A REPRESENTAÇÃO DAS MULHERES ATRAVÉS DO JORNAL CORREIO DO NORTE (1947-1948)



O presente trabalho busca analisar a reprodução de estereótipos conservadores e a construção de um padrão de gênero na cidade de Canoinhas, interior do estado de Santa Catarina, através da representação presente no jornal Correio do Norte entre 1947 e 1948. O recorte temporal ocorre devido ao ano de maior frequência da coluna “Secção Feminina”, que aqui pretende-se dar ênfase.

Em primeiro momento se torna necessário apontar que, como mostra Michelle Perrot [1988], existe uma carência de fontes diretas para o estudo sobre as mulheres, uma vez que, a maioria dos materiais (arquivos, documentos, biografias ou publicações periódicas) foram por muito tempo produtos de homens que detinham monopólio dos textos. Sendo visível a necessidade de fontes alternativas para romper com a visão tradicional que oculta à ótica de alguns grupos excluídos.

Portanto, considera-se o debate sobre gênero de extrema relevância, pois a desigualdade entre homens e mulheres continua presente na sociedade contemporânea, e através de estudos críticos se torna possível perceber como tal desigualdade se constrói e se perpetua. Berger e Heuser [2019] afirmam que o desenvolvimento histórico da imprensa feminina oferece subsídios para pensar os papéis atribuídos às mulheres em diferentes momentos da sociedade. Em outro momento, as autoras afirmam, citando Buitoni [1986], que a imprensa feminina, direcionada para mulheres, trata de assuntos que supostamente as interessavam a partir dos papéis sociais que cumpriram em diferentes períodos históricos. Por essa razão, é indispensável compreender que cada sociedade inventa para si um ideal de gênero, de modo que ser mulher depende essencialmente do meio no qual se encontra inserida.

Ativo até os dias atuais, o jornal Correio do Norte teve seu primeiro ano de circulação em 1947, correspondendo ao ano de eleições municipais. Sua criação teve, inicialmente, cunho extremamente político, recebendo apoio partidário e deixando evidente sua publicidade favorável a um dos candidatos a prefeito da cidade. No segundo ano de circulação, período que se busca aqui analisar com maior ênfase, o jornal modifica as estruturas de suas reportagens, e sobre essas circunstâncias a coluna Secção Feminina começa a circular dentro do impresso, tornando-se a primeira coluna frequente assinada apenas por mulheres.  No entanto, sabe-se que durante o mesmo período os grandes centros já contavam com publicações de propósitos educativos e escritos por mulheres, mas é importante ressaltar que cada periódico dialoga com seu tempo e o espaço.
        
Surgindo com intuito de formar um código de etiqueta para que suas leitoras se inspirassem, a coluna buscava caracterizar e regular condutas impondo os padrões esperados. Mas segundo Luca [2018], mesmo com as estratégias persuasivas dos impressos, as leitoras não absorvem passivamente o conteúdo e sequer são meras receptoras de mensagens. Possibilitando assim o entendimento que os discursos reguladores não são interpretados de forma homogênea.
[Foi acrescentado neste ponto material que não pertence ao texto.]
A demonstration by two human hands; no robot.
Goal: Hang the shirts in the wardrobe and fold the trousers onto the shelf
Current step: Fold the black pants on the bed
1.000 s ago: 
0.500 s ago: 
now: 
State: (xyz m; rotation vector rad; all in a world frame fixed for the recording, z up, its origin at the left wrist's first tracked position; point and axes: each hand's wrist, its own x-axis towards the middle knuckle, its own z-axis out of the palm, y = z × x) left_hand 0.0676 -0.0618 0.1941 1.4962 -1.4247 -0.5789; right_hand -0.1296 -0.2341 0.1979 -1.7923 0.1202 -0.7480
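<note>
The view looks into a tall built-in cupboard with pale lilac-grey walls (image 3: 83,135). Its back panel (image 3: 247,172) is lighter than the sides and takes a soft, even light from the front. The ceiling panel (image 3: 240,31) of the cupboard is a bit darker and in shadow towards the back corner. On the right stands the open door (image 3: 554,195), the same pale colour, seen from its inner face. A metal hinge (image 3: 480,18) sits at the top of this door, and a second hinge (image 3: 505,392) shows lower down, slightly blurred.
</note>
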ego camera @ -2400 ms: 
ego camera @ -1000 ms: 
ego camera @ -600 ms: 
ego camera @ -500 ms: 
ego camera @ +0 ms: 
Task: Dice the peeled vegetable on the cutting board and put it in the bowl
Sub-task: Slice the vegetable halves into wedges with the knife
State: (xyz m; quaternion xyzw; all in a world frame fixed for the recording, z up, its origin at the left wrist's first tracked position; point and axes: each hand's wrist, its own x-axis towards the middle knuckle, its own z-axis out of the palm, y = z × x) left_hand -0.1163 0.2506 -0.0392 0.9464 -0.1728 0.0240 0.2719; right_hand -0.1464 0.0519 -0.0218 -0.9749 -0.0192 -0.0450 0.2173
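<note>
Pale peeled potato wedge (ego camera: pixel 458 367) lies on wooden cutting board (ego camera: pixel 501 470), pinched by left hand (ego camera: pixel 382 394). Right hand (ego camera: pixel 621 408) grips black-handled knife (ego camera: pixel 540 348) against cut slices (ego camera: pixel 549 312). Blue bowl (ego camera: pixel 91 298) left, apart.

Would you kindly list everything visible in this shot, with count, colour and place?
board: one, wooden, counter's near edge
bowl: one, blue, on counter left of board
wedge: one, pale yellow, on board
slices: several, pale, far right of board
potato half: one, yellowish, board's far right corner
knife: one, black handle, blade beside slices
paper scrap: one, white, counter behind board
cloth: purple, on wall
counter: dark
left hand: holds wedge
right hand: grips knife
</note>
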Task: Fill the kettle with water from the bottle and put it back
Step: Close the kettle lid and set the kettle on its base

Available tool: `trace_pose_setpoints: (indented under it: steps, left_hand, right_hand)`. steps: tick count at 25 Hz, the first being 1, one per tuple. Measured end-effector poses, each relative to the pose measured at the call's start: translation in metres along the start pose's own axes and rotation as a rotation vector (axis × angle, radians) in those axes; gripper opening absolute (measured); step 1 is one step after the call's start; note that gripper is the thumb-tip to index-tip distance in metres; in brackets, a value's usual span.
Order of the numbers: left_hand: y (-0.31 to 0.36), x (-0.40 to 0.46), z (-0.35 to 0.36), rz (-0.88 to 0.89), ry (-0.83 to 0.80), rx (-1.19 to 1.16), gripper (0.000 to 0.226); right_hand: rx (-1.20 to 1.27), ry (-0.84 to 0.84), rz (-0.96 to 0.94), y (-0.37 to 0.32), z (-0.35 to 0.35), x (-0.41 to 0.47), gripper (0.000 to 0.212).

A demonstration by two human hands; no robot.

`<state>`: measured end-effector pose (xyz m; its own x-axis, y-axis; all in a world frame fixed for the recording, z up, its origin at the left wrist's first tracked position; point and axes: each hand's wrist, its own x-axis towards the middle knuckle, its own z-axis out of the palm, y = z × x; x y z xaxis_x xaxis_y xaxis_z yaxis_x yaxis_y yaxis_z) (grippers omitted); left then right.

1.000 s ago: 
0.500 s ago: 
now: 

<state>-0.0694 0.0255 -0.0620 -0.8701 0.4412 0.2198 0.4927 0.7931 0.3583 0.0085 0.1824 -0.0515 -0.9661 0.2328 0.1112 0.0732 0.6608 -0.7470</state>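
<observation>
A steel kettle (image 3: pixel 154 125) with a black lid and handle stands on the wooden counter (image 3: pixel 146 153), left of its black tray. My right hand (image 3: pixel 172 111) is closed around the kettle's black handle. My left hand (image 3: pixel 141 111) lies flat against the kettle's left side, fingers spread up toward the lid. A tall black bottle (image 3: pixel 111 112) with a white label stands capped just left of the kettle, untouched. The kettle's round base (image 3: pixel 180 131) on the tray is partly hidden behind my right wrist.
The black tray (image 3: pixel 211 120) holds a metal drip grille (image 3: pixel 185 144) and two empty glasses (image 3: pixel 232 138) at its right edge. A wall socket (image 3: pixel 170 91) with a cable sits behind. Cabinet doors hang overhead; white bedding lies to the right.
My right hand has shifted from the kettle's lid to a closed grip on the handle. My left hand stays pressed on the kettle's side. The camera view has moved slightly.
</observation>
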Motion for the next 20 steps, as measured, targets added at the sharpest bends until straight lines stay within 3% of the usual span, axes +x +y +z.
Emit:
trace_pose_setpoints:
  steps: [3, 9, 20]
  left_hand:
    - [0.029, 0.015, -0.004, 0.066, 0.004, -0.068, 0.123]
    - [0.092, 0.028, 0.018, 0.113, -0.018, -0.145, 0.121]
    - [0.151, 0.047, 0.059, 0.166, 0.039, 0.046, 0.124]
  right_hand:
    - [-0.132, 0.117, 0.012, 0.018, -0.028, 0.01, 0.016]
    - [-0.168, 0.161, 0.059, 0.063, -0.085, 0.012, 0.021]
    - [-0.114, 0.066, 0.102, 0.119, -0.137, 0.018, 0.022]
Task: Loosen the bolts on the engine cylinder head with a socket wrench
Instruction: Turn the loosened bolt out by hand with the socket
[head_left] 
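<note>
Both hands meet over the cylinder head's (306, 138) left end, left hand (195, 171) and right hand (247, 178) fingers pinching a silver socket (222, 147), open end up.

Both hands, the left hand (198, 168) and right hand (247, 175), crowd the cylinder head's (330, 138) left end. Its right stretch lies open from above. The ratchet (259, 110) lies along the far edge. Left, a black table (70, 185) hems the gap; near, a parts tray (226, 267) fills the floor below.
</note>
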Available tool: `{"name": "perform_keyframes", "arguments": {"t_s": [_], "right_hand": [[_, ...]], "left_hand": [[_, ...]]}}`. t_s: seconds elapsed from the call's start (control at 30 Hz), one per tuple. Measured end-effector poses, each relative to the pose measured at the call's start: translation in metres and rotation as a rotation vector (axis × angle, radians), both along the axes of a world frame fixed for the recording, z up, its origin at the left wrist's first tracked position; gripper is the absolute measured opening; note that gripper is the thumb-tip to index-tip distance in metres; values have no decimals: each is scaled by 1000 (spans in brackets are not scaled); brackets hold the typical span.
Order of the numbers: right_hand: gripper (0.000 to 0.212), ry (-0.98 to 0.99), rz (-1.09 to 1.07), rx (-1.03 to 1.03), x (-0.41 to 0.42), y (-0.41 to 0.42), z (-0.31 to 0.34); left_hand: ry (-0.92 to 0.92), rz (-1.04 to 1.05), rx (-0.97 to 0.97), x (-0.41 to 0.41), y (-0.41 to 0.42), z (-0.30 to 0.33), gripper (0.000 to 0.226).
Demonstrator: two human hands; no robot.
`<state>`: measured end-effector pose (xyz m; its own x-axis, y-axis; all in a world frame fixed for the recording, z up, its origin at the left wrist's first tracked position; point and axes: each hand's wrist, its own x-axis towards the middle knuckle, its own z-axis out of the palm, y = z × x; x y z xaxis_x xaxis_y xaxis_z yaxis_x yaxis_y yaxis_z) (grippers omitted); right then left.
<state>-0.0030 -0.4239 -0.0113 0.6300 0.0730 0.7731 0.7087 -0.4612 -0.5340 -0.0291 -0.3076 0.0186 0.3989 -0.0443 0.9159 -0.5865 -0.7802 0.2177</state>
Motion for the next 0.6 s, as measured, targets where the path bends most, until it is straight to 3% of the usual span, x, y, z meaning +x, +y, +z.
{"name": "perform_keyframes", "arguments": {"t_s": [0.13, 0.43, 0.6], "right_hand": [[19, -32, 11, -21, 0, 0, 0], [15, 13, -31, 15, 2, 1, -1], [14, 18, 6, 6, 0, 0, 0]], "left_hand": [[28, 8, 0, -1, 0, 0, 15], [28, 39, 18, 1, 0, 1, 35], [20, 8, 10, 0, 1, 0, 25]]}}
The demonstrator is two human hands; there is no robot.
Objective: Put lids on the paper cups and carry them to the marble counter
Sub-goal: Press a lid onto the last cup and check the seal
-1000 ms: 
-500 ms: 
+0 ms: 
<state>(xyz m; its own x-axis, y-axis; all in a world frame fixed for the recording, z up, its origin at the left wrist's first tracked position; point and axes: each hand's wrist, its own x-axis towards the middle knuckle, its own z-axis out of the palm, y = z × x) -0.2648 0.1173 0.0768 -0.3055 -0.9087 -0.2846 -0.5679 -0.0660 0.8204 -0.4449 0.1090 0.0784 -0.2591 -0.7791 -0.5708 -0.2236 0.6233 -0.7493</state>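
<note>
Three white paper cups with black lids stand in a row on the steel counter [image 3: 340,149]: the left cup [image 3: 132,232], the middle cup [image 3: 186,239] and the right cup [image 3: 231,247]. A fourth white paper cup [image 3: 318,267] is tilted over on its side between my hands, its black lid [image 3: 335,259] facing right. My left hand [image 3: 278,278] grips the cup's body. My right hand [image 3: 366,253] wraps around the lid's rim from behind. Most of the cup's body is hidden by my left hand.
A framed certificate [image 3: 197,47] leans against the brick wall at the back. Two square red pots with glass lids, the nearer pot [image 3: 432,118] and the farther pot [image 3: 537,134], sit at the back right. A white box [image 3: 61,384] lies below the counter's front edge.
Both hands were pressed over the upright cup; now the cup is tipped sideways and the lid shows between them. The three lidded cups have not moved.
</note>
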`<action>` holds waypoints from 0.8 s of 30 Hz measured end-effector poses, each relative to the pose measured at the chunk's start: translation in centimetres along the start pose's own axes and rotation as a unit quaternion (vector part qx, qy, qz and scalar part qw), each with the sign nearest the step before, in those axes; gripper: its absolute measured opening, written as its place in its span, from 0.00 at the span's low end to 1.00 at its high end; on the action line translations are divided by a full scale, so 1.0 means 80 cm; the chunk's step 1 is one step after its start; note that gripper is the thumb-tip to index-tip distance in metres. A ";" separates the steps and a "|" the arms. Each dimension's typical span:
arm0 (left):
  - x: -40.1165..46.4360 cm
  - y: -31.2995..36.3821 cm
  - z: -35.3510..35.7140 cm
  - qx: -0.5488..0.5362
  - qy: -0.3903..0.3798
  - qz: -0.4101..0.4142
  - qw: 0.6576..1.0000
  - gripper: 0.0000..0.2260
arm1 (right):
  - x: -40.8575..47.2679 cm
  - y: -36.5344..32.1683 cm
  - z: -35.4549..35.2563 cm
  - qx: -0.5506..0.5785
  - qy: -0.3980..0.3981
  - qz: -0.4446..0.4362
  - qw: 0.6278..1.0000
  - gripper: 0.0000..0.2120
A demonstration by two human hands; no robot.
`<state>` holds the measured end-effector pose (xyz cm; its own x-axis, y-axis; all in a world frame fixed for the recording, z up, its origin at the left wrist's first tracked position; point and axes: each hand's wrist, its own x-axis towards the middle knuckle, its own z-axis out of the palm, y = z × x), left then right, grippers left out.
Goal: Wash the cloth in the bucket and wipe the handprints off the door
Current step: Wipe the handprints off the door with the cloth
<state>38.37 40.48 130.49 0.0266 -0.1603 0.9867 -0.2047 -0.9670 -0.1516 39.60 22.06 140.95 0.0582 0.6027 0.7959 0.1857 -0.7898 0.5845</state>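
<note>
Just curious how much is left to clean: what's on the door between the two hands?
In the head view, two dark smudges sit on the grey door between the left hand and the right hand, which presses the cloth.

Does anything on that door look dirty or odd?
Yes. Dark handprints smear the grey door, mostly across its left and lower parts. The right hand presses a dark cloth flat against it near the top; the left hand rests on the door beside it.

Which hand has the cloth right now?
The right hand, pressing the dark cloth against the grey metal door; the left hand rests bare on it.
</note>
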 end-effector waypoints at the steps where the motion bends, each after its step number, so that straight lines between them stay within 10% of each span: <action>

Embora, sobre a perspectiva de imposição de conduta, Foucault [2005] trata como a fabricação de corpos dóceis, impondo a moral e o amoral sobre o indivíduo, categorizando-os para que buscassem seguir as normativas prescritas. Segundo o autor, existe a estratégia binária como uma forma de disciplina, que no caso do jornal, expõem comportamentos considerados fora da norma para que se utilize como exemplo a não seguir, ou seja, deixando evidente o atípico para prevenir transgressões, tratando como práticas divisórias, quando o sujeito é dividido no seu interior em relação ao outro.

“Este mecanismo de dois elementos permite um certo número de operações características da penalidade disciplinar. Em primeiro lugar, a qualificação dos comportamentos e dos desempenhos a partir de dois valores opostos do bem e do mal: em vez da simples separação do proibido, como é feito pela justiça penal, temos uma distribuição entre polo positivo e polo negativo; todo o comportamento cai no campo das boas e das más notas, dos bons e dos maus pontos.” [FOUCAULT, 2014, p. 177].

Pinsky [2018] afirma que a imprensa do início do século XX em geral, buscou destacar o oposto do ideal, o que não se deve fazer, utilizando a imagem da prostituta para educar, onde a mulher, considerada de família, deve evitar agir como ela para não ficar mal falada. A coluna evidencia essa questão determinando as atitudes que caracterizam um ideal de mulher e atitudes que a mulher não deve ter, colocando esses exemplos desde a primeira aparição, chamando de caricaturas, sendo histórias fictícias de maus exemplos. A primeira inicia como o subtítulo: “Uma pergunta... <<Você sabe ser odiosa?>>” e conta a história de Laura, incentivando a leitora identificar a personagem com alguém de seu meio, para que se rejeitem tais atitudes. “O esporte favorito de Laura é estragar o prazer de todas as amigas em qualquer nova aquisição, desde um chapéu até um marido.” [CORREIO DO NORTE, 1948, p. 04].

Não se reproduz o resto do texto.